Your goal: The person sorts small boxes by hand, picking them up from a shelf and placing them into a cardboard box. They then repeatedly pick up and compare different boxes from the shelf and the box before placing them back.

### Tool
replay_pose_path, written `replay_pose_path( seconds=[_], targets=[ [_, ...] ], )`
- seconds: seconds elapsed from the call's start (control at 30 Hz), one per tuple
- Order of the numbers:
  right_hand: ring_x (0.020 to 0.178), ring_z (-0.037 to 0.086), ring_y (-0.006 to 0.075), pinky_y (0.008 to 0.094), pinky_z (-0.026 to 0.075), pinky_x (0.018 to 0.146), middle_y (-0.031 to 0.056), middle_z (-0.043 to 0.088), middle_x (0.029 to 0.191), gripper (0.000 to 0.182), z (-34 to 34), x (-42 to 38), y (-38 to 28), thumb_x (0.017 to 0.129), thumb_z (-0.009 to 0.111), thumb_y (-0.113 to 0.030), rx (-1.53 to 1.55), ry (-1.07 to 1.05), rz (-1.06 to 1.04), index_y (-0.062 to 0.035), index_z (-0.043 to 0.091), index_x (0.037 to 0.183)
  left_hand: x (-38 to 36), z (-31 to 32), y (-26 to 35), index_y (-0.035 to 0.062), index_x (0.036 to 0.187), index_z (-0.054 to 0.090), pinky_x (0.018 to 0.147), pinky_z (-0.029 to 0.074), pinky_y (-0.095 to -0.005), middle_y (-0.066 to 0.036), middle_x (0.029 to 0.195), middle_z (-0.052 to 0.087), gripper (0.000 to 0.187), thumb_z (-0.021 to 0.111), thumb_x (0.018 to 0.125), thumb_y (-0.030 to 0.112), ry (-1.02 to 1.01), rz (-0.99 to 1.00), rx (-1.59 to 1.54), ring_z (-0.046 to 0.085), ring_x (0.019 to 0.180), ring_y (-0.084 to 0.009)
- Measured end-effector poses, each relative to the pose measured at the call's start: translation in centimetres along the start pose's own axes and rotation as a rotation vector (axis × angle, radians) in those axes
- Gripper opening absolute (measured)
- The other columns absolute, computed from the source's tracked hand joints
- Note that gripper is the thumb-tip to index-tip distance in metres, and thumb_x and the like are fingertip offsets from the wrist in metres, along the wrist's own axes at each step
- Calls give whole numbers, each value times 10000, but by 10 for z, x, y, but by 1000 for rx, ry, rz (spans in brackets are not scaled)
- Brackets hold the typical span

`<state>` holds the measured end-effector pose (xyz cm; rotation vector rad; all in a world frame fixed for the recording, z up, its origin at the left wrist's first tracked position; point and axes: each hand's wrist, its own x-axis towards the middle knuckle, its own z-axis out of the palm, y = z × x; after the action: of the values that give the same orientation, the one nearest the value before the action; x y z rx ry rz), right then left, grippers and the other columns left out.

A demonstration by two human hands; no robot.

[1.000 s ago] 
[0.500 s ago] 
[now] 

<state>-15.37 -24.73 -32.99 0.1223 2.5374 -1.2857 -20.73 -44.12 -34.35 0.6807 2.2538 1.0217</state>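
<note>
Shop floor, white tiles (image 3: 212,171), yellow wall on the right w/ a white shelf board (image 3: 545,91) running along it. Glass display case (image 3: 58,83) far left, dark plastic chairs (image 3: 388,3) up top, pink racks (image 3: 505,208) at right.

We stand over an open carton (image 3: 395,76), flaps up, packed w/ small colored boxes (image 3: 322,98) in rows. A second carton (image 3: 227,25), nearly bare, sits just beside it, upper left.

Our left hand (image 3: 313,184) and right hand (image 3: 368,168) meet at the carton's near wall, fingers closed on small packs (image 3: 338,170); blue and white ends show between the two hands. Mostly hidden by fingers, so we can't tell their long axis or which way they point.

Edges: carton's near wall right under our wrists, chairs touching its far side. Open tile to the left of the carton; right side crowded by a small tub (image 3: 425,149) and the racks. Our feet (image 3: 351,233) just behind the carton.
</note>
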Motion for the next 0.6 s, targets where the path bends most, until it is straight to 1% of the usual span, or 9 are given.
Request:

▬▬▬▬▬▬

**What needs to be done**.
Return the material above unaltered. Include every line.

**Answer area**.
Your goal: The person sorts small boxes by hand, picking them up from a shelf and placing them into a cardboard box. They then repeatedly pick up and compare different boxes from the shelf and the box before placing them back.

### Tool
replay_pose_path, written `replay_pose_path( seconds=[_], targets=[ [_, ...] ], )`
- seconds: seconds elapsed from the call's start (control at 30 Hz), one per tuple
- Order of the numbers:
  right_hand: ring_x (0.020 to 0.178), ring_z (-0.037 to 0.086), ring_y (-0.006 to 0.075), pinky_y (0.008 to 0.094), pinky_z (-0.026 to 0.075), pinky_x (0.018 to 0.146), middle_y (-0.031 to 0.056), middle_z (-0.043 to 0.088), middle_x (0.029 to 0.191), gripper (0.000 to 0.182), z (-34 to 34), x (-42 to 38), y (-38 to 28), thumb_x (0.017 to 0.129), thumb_z (-0.009 to 0.111), thumb_y (-0.113 to 0.030), rx (-1.53 to 1.55), ry (-1.07 to 1.05), rz (-1.06 to 1.04), index_y (-0.062 to 0.035), index_z (-0.043 to 0.091), index_x (0.037 to 0.183)
  left_hand: x (-38 to 36), z (-31 to 32), y (-26 to 35), index_y (-0.035 to 0.062), index_x (0.036 to 0.187), index_z (-0.054 to 0.090), pinky_x (0.018 to 0.147), pinky_z (-0.029 to 0.074), pinky_y (-0.095 to -0.005), middle_y (-0.066 to 0.036), middle_x (0.029 to 0.195), middle_z (-0.052 to 0.087), gripper (0.000 to 0.187), thumb_z (-0.021 to 0.111), thumb_x (0.018 to 0.125), thumb_y (-0.030 to 0.112), ry (-1.02 to 1.01), rz (-0.99 to 1.00), rx (-1.59 to 1.54), ring_z (-0.046 to 0.085), ring_x (0.019 to 0.180), ring_y (-0.084 to 0.009)
- Measured end-effector poses, each relative to the pose measured at the call's start: translation in centimetres along the start pose's own axes and rotation as a rotation vector (axis × angle, radians) in those axes
- Gripper opening absolute (measured)
- The other columns absolute, computed from the source's tracked hand joints
- Note that gripper is the thumb-tip to index-tip distance in metres, and thumb_x and the like are fingertip offsets from the wrist in metres, along the wrist's own axes at each step
- Calls give whole numbers, each value times 10000, but by 10 for z, x, y, but by 1000 for rx, ry, rz (spans in brackets are not scaled)
- Brackets hold the typical span

`<state>` holds the measured end-effector pose (xyz cm; rotation vector rad; all in a world frame fixed for the recording, z up, its origin at the left wrist's first tracked position; point and axes: each hand's wrist, its own x-axis towards the middle knuckle, its own z-axis out of the palm, y = z × x; after the action: of the values that give the same orientation, the one nearest the value before the action; x y z rx ry rz), right then left, grippers and the other columns left out.

A demonstration by two human hands; no robot.

[1.000 s ago] 
[0.500 s ago] 
[now] 

<state>-15.37 -24.73 -32.99 0.1223 2.5374 -1.2857 -20.73 -44.12 -34.35 0.6807 2.2538 1.0217</state>
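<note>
Shop floor, white tiles (image 3: 212,171), yellow wall on the right w/ a white shelf board (image 3: 545,91) running along it. Glass display case (image 3: 58,83) far left, dark plastic chairs (image 3: 388,3) up top, pink racks (image 3: 505,208) at right.

We stand over an open carton (image 3: 395,76), flaps up, packed w/ small colored boxes (image 3: 322,98) in rows. A second carton (image 3: 227,25), nearly bare, sits just beside it, upper left.

Our left hand (image 3: 313,184) and right hand (image 3: 368,168) meet at the carton's near wall, fingers closed on small packs (image 3: 338,170); blue and white ends show between the two hands. Mostly hidden by fingers, so we can't tell their long axis or which way they point.

Edges: carton's near wall right under our wrists, chairs touching its far side. Open tile to the left of the carton; right side crowded by a small tub (image 3: 425,149) and the racks. Our feet (image 3: 351,233) just behind the carton.
</note>
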Motion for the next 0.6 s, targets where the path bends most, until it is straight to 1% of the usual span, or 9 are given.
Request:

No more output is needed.